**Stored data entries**
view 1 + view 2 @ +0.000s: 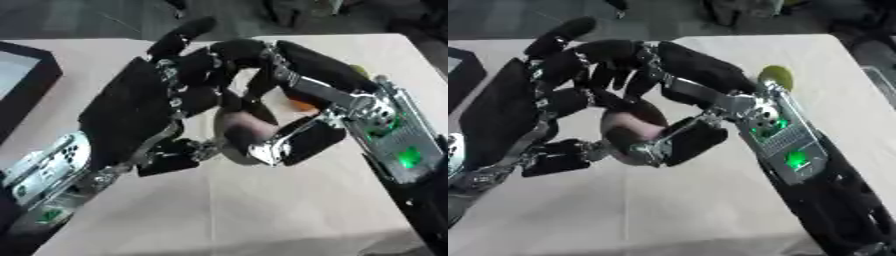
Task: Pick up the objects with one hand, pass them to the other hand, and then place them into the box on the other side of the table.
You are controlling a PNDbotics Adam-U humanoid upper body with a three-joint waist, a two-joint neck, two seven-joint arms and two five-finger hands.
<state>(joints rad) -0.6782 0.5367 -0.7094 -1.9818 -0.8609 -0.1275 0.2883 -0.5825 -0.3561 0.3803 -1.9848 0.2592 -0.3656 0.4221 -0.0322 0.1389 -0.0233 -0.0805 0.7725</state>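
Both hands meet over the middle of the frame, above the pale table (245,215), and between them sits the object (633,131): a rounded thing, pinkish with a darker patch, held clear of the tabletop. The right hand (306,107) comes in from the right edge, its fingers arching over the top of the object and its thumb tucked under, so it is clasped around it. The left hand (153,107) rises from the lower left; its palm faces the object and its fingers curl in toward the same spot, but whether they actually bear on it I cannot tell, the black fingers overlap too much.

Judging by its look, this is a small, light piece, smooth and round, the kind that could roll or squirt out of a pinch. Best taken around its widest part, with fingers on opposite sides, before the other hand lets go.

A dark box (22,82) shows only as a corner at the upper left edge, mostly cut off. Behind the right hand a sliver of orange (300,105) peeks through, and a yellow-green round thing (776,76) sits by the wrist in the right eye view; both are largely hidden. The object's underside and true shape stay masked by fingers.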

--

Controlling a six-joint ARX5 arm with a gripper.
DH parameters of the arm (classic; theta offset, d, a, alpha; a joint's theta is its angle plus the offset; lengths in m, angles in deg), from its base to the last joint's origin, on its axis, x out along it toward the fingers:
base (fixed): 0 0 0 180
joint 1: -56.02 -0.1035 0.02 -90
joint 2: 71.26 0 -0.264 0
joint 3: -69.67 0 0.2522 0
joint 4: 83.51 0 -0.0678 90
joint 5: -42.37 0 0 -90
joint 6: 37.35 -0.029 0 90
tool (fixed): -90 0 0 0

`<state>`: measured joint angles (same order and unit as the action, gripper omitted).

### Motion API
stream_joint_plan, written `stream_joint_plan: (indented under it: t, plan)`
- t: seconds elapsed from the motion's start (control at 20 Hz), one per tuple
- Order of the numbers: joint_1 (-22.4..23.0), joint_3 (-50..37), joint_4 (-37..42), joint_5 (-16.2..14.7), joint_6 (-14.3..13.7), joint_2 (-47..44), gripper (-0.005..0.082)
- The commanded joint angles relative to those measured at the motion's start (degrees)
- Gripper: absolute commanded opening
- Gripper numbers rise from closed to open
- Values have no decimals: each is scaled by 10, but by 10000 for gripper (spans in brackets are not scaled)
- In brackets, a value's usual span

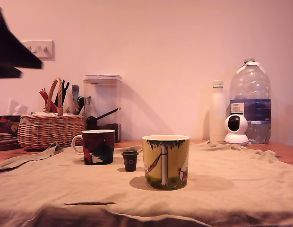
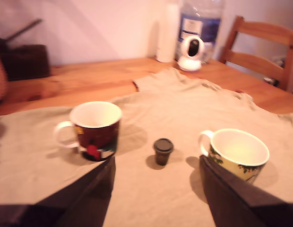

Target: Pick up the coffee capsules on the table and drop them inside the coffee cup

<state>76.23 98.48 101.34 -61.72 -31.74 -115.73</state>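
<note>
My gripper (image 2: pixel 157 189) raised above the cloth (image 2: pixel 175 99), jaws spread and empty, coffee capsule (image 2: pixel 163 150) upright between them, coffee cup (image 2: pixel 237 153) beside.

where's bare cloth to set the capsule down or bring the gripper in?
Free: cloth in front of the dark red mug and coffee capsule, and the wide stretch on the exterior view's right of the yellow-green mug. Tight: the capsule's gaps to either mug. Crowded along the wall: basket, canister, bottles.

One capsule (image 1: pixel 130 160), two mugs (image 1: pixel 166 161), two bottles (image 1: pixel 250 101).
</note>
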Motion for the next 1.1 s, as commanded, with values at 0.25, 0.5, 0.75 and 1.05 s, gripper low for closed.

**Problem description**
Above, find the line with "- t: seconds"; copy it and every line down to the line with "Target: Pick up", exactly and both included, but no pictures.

**Solution to this problem**
- t: seconds elapsed from the motion's start (control at 20 Hz), one per tuple
- Order of the numbers: joint_1 (-22.4..23.0), joint_3 (-50..37), joint_4 (-37..42), joint_5 (-16.2..14.7), joint_6 (-14.3..13.7), joint_2 (-47..44), gripper (-0.005..0.082)
- The commanded joint angles relative to those measured at the motion's start (degrees)
- Gripper: absolute commanded opening
- Gripper numbers rise from closed to open
- Values have no decimals: each is scaled by 10, but by 10000 for gripper (spans in brackets are not scaled)
- In brackets, a value's usual span


Target: Pick up the coffee capsules on the table and drop them inside the coffee cup

This exercise is now finished, and nothing remains to add.